Skip every line before the one containing "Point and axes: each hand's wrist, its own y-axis", then copy that line and the rest of the entries below exactly, through the last line.

[Stored entries]
○ ○ ○ ○ ○
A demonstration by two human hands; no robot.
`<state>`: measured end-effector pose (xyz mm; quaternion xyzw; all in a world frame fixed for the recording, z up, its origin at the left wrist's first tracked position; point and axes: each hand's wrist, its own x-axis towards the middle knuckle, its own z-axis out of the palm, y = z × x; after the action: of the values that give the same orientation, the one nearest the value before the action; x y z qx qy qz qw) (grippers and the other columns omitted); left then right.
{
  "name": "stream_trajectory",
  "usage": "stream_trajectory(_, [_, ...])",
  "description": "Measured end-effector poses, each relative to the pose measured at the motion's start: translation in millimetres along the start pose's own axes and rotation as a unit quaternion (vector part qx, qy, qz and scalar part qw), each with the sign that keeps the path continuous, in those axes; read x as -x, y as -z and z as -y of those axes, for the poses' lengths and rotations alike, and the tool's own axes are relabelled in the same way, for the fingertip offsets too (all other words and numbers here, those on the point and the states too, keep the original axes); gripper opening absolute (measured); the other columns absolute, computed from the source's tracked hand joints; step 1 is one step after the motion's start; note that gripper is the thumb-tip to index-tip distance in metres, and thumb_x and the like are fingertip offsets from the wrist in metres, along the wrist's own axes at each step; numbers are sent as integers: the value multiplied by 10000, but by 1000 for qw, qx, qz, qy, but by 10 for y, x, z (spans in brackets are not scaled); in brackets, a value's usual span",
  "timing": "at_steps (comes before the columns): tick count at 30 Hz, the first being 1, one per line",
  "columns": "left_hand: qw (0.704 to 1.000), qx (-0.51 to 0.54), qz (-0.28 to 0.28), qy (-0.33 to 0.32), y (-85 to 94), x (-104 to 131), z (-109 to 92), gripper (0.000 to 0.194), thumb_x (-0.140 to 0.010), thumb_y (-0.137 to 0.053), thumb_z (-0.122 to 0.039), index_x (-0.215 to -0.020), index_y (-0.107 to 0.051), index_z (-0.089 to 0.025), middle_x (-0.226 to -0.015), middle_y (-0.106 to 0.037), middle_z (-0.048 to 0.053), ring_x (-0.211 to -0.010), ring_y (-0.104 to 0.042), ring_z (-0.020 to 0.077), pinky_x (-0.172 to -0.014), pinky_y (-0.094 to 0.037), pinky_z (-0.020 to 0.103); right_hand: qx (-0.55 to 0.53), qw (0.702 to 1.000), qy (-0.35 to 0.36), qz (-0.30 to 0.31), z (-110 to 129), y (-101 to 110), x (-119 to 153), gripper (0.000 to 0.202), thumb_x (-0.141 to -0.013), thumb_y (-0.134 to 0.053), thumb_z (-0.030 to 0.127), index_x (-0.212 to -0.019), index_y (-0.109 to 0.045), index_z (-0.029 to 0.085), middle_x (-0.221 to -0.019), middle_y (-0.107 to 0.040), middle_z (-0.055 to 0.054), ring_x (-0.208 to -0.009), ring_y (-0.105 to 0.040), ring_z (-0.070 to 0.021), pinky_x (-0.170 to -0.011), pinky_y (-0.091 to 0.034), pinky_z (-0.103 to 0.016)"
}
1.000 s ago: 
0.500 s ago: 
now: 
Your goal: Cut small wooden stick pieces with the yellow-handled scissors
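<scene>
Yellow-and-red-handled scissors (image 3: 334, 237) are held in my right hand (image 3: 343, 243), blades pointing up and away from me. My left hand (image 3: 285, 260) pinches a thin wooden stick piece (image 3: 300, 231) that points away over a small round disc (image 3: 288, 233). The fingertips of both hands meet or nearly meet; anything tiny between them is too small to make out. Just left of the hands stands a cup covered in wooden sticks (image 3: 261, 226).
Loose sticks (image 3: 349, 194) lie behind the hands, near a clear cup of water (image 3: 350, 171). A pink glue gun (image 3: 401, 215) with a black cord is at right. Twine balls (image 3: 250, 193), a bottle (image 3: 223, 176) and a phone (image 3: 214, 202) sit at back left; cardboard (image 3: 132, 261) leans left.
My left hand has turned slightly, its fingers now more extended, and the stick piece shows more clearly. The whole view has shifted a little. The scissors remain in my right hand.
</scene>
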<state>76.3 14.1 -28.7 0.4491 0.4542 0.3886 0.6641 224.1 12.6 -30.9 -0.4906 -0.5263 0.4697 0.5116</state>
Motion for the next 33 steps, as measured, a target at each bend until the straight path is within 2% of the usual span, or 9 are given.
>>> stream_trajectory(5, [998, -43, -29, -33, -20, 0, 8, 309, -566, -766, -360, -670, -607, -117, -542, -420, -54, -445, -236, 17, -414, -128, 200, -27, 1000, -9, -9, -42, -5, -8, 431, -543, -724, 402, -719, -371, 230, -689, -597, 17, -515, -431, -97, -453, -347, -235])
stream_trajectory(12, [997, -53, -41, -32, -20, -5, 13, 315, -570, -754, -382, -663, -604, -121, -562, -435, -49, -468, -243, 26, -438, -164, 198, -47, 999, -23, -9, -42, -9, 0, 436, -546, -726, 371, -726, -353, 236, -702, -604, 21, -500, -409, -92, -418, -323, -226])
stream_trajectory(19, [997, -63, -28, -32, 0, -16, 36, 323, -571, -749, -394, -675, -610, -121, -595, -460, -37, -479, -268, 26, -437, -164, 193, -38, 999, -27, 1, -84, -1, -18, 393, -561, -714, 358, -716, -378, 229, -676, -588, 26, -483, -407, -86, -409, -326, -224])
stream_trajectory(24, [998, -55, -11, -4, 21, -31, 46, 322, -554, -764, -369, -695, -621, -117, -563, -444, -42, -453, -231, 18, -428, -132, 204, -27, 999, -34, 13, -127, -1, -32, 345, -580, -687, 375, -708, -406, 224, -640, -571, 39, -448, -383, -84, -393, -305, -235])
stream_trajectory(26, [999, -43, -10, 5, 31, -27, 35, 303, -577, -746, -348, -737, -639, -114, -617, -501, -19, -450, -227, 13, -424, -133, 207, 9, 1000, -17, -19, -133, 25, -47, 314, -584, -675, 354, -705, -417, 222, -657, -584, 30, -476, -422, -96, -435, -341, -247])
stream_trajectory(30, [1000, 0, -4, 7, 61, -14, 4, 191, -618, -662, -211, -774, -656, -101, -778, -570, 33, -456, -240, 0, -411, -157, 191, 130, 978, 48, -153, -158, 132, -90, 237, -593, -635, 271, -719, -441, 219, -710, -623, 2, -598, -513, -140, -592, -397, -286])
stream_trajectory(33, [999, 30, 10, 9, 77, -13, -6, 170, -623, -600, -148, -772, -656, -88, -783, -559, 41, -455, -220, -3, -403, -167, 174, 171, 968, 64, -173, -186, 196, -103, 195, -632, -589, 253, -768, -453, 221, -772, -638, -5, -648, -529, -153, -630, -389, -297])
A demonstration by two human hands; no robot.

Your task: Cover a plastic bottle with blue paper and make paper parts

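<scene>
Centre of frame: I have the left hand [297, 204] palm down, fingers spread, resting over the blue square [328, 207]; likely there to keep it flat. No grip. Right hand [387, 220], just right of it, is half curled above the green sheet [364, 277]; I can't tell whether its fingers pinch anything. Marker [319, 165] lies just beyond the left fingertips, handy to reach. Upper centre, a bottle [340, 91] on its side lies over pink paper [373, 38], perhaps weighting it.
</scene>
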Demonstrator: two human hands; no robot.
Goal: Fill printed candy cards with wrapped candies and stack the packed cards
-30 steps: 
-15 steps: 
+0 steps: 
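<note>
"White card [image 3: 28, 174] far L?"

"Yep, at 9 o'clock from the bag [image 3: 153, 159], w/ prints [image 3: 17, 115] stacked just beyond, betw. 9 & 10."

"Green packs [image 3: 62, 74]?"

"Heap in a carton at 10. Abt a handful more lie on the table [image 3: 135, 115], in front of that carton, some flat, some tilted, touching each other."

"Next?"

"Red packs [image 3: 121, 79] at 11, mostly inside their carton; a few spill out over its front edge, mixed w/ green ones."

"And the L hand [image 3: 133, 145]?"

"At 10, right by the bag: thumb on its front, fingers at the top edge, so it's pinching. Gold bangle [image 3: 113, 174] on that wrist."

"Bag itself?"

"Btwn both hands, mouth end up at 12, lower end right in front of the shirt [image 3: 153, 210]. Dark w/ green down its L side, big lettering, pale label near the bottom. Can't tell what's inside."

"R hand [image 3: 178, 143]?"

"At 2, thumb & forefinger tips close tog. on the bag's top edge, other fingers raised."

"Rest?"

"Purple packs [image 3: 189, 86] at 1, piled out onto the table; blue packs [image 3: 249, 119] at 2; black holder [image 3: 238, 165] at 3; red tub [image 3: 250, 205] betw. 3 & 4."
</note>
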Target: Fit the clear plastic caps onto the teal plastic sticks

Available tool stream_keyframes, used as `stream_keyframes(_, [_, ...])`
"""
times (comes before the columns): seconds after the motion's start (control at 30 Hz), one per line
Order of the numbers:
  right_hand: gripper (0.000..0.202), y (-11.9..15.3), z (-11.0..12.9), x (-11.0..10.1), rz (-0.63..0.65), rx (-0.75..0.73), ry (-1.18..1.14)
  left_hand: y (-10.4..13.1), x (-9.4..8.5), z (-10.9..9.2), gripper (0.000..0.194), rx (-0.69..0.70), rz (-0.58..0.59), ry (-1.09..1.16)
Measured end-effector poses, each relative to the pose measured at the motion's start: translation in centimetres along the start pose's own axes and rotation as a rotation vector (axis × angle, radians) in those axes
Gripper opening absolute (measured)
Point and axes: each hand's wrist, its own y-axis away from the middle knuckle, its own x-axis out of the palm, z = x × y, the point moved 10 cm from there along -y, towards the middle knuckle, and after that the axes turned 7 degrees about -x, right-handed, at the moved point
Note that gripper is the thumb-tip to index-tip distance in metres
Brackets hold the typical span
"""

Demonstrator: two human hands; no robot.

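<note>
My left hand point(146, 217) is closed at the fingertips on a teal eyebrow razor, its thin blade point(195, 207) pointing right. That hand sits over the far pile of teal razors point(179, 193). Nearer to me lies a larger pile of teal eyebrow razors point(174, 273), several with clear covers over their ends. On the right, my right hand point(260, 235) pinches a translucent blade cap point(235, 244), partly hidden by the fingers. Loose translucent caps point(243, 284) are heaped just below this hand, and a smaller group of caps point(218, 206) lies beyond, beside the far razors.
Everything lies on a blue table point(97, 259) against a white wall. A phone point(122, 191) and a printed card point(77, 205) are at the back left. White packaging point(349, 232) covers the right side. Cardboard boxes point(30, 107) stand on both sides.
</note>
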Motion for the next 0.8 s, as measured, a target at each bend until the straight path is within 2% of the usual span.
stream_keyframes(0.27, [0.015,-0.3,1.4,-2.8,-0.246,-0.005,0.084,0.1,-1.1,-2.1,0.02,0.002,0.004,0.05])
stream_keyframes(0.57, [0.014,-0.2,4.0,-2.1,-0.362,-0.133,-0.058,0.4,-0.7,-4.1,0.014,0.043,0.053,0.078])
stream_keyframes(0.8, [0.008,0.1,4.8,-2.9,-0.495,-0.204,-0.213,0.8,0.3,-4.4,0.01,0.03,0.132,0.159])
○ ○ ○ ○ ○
_EXERCISE RESPONSE:_
Point and axes: each hand's wrist, its own y-axis away from the middle knuckle, its own x-axis out of the palm, z = x × y, the point moved 10 cm from there along -y, towards the middle knuckle, and after that the axes turned 7 degrees about -x, right-handed, at the moved point
Note that gripper is the thumb-tip to index-tip distance in metres
Brackets hold the typical span
"""

Demonstrator: two human hands; no robot.

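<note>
My left hand point(146, 217) is closed at the fingertips on a teal eyebrow razor, its thin blade point(195, 207) pointing right. That hand sits over the far pile of teal razors point(179, 193). Nearer to me lies a larger pile of teal eyebrow razors point(174, 273), several with clear covers over their ends. On the right, my right hand point(260, 235) pinches a translucent blade cap point(235, 244), partly hidden by the fingers. Loose translucent caps point(243, 284) are heaped just below this hand, and a smaller group of caps point(218, 206) lies beyond, beside the far razors.
Everything lies on a blue table point(97, 259) against a white wall. A phone point(122, 191) and a printed card point(77, 205) are at the back left. White packaging point(349, 232) covers the right side. Cardboard boxes point(30, 107) stand on both sides.
</note>
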Motion for the next 0.8 s, as measured, a target at each bend until the straight path is within 2% of the usual span.
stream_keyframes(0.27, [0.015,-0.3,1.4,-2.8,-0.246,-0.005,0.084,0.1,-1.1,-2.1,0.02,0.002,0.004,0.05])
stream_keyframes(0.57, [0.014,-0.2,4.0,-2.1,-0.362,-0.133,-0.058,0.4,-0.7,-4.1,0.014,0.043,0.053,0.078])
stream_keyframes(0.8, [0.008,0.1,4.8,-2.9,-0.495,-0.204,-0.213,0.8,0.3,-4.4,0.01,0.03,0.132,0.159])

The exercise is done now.